Spack: A Flexible Package Manager for HPC Software
Large-scale supercomputer simulations—often containing millions of lines of code—rely on hundreds of external software libraries, or packages. Users of the same high performance computing (HPC) system frequently need different versions and configurations of these packages to test the performance and compatibility of their code. Efficient packaging tools are critical in HPC environments, but traditional package managers are limiting because they cannot manage simultaneous installations of multiple versions and configurations. Consequently, users, developers, and HPC support staff spend many hours building codes and libraries by hand.
After many hours building software on Lawrence Livermore’s supercomputers, in 2013 Todd Gamblin created the first prototype of a package manager he named Spack (Supercomputer PACKage manager). The tool caught on, and development became a grassroots effort as colleagues began to use the tool. The Spack team at Livermore now includes computer scientists Gregory Becker, Peter Scheibel, Tamara Dahlgren, Gregory Lee, and Matthew LeGendre. The core development team also includes Adam Stewart from UIUC, Massimiliano Culpo from Sylabs, and Scott Wittenburg, Zack Galbreath, and Omar Padron from Kitware.
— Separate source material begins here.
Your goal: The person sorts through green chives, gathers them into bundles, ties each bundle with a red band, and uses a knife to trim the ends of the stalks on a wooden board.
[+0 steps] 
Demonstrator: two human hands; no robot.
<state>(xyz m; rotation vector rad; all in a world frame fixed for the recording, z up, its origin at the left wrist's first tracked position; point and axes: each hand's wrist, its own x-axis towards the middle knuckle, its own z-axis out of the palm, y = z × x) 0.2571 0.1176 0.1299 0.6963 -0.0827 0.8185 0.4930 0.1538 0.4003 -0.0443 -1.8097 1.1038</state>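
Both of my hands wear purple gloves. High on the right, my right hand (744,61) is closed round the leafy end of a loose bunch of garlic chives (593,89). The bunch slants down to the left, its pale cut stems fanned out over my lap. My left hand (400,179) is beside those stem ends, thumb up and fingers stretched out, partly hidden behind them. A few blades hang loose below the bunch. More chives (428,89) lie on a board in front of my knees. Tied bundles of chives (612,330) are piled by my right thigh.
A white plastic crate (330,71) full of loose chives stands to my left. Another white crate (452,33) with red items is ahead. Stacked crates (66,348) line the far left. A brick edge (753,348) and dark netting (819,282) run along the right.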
In 2019, Spack won an R&D 100 award in the Software/Services category and was an R&D Special Recognition medalist in the Market Disruptor—Services category.
How Spack Works
Spack is now a flexible, configurable, Python-based HPC package manager, automating the installation and fine-tuning of simulations and libraries. It operates on a wide variety of HPC platforms and enables users to build many code configurations. Software installed by Spack runs correctly regardless of environment, and file management is streamlined. Unlike typical package managers, Spack can install many variants of the same build using different compilers, options, and message passing interface (MPI) implementations.
Moreover, writing package recipes for Spack is very simple. A single file contains a templated recipe for different builds of the same package, and recipe authors can differentiate between versions using a custom specification language developed by Gamblin. Behind the scenes, Spack handles the complexity of connecting each software package with a consistent set of dependencies. Each software’s dependency graph—showing the packages it relies on to function—is a unique configuration, and Spack installs each of those configurations in a unique directory, enabling configurations of the same package to run on the same machine. Spack uses RPATH linking so that each package knows where to find its dependencies.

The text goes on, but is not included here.